(Records excerpted from a collection)
◆ ◆ ◆ ◆

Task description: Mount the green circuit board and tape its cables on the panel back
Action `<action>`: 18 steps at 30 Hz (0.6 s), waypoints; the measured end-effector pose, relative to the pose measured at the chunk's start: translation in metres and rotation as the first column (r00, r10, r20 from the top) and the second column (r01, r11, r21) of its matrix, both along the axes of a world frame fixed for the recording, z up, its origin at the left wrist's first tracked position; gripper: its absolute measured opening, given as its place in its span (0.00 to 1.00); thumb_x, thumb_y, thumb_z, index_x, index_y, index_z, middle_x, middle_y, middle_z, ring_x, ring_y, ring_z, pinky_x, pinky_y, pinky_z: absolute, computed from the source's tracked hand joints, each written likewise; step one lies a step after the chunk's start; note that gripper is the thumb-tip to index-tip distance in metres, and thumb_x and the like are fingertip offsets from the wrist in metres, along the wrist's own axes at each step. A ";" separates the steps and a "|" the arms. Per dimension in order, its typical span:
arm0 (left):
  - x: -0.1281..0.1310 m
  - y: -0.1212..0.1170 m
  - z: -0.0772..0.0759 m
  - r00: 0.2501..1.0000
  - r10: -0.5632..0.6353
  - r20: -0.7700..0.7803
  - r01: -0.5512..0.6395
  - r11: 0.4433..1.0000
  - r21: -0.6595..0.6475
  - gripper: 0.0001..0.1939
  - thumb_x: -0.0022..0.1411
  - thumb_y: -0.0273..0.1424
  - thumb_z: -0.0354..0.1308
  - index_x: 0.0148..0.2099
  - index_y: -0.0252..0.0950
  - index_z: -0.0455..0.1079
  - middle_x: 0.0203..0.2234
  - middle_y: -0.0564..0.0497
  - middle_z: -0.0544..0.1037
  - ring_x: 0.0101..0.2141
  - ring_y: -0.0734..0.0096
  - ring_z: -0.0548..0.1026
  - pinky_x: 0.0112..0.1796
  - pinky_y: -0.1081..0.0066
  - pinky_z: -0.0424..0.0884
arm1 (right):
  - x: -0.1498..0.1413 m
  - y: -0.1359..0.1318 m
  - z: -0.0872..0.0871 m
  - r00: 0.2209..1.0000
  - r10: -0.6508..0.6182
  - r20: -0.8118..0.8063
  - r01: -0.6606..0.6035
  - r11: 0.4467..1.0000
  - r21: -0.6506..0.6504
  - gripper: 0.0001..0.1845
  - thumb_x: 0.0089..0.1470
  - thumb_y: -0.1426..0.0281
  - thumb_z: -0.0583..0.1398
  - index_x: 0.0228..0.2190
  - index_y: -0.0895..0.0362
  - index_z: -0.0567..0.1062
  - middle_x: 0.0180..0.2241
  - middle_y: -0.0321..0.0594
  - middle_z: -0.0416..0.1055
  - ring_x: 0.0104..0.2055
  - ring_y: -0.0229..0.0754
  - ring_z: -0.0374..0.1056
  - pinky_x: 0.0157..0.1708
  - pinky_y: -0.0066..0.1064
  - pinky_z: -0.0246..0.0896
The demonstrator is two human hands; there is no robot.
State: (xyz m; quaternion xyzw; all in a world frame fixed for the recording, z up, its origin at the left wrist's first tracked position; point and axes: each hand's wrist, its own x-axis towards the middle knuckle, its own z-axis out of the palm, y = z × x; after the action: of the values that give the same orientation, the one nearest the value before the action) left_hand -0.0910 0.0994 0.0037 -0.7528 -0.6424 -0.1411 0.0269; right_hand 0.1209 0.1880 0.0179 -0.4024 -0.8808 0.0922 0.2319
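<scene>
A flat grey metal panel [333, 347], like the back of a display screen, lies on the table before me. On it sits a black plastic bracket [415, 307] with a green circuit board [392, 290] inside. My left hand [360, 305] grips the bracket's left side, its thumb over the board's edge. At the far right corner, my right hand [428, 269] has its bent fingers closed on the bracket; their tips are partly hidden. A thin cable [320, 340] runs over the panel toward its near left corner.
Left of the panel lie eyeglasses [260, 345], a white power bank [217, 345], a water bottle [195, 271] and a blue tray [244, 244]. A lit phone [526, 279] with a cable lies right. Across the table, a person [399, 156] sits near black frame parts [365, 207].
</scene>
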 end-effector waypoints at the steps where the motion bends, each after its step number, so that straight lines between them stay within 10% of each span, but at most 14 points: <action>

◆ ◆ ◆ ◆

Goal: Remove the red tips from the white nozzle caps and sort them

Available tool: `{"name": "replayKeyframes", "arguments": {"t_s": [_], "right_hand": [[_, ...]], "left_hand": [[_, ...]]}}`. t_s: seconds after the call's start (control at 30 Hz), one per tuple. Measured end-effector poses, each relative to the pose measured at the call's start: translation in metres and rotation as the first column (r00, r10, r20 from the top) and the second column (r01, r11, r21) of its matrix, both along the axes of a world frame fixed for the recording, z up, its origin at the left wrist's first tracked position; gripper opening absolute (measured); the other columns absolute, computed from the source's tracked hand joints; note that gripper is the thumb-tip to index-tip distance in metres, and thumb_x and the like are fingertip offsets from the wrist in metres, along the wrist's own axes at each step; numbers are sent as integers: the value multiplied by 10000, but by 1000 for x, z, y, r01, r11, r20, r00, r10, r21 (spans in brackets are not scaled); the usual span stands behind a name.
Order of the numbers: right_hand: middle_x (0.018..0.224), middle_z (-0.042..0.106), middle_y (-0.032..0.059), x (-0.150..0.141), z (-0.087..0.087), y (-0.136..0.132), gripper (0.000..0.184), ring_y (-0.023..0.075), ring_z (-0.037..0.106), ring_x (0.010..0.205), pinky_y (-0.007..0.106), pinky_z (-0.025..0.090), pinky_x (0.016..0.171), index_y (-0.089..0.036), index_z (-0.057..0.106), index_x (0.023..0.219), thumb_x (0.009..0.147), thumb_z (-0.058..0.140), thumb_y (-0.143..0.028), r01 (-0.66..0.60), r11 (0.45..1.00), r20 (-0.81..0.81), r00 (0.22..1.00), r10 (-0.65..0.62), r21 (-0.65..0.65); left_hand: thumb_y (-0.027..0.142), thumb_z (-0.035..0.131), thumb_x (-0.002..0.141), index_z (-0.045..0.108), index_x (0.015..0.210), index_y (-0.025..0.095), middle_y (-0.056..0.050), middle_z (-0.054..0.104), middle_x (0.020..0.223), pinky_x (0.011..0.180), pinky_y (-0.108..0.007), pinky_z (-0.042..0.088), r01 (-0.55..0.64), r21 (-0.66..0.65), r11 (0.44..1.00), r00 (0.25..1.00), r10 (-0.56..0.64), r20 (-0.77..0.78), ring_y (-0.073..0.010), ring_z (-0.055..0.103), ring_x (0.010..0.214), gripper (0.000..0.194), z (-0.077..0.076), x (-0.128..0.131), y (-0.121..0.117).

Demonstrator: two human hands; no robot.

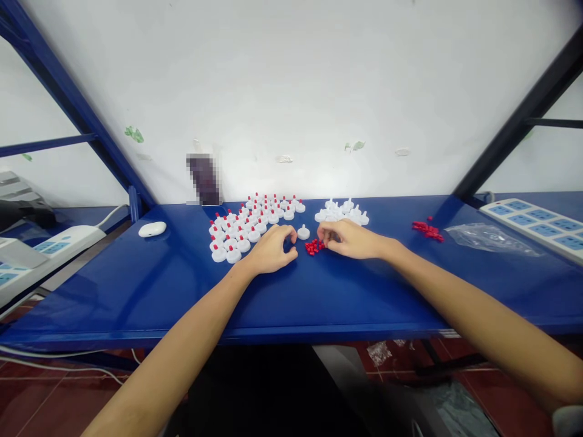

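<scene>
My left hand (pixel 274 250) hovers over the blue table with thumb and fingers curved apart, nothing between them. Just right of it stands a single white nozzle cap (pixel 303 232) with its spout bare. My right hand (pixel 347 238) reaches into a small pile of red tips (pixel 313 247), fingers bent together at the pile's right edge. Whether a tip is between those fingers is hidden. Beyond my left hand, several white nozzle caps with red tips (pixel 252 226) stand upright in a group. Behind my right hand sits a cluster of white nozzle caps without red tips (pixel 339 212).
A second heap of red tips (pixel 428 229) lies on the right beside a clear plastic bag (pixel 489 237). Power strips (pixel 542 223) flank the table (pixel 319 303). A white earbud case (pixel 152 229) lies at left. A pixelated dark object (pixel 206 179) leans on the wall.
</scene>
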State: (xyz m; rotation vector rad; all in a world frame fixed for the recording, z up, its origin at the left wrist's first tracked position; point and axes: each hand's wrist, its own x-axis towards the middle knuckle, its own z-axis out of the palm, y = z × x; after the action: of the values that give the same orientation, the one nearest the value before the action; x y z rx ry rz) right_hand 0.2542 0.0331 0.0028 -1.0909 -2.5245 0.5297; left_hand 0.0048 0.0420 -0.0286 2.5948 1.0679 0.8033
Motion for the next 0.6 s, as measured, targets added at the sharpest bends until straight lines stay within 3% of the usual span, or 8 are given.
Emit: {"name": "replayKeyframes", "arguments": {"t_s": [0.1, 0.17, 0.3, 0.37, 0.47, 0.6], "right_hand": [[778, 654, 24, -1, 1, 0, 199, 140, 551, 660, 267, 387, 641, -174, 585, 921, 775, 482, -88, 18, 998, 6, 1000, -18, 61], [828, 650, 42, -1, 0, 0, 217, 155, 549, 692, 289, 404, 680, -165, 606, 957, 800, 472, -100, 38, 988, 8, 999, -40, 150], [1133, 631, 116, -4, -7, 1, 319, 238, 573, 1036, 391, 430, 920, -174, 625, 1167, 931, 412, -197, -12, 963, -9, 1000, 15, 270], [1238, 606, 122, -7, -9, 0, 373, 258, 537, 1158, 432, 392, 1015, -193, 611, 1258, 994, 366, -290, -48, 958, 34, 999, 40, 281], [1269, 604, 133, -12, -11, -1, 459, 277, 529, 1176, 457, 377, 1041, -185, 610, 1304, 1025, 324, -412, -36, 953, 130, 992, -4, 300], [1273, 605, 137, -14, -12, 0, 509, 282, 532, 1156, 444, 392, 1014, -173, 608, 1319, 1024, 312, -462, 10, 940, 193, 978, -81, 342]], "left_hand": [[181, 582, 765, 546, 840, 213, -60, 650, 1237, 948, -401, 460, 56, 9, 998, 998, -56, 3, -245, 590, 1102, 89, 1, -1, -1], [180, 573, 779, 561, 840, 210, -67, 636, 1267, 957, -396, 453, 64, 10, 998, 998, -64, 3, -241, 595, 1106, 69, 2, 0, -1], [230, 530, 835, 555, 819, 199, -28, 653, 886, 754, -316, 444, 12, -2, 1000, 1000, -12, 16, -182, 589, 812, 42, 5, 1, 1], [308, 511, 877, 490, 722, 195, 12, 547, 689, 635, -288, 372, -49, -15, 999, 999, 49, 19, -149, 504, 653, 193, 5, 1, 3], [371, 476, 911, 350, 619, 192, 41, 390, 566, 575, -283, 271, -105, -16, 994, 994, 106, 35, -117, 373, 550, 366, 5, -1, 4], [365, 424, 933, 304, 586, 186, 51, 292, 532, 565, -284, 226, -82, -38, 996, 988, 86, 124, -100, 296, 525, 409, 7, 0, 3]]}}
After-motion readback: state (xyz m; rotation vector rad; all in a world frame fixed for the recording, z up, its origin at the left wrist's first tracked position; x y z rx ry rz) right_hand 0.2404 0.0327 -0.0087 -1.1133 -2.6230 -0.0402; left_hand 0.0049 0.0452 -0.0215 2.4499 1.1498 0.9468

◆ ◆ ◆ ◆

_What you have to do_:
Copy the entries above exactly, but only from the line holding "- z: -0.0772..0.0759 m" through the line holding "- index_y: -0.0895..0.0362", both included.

_Response to the exercise_:
  - z: -0.0772..0.0759 m
  - r00: 0.2501..1.0000
  - r10: -0.5632..0.6353
  - r20: -0.7700..0.7803
  - r01: -0.5512..0.6395
  - r11: 0.4433..1.0000
  - r21: -0.6595..0.6475
  - gripper: 0.0001..0.1939
  - thumb_x: -0.0022..0.1411
  - thumb_y: -0.0273..0.1424
  - thumb_z: -0.0354..0.1308
  - index_x: 0.0148..0.2099
  - index_y: -0.0252..0.0950
  - index_z: -0.0455..0.1079
  - middle_x: 0.0203..0.2234
  - middle_y: -0.0564..0.0497
  - middle_z: -0.0544..0.1037
  - ring_x: 0.0101..0.2141
  - ring_y: -0.0734..0.0096
  - ring_z: -0.0548..0.1026
  - pinky_x: 0.0112..0.1796
  - pinky_y: -0.1081..0.0066
  - pinky_z: -0.0424..0.0884
arm1 (right):
  - x: -0.1498..0.1413 m
  - y: -0.1359..0.1318 m
  - z: -0.0872..0.0871 m
  - r00: 0.2209..1.0000
  - r10: -0.6508..0.6182
  - r20: -0.8118..0.8063
  - r01: -0.6606..0.6035
  - r11: 0.4467..1.0000
  - r21: -0.6506..0.6504
  - gripper: 0.0001..0.1845
  - thumb_x: 0.0089..0.1470
  - thumb_y: -0.1426..0.0281
  - thumb_z: -0.0583..0.1398
  - index_x: 0.0228..0.2190
  - index_y: -0.0895..0.0362

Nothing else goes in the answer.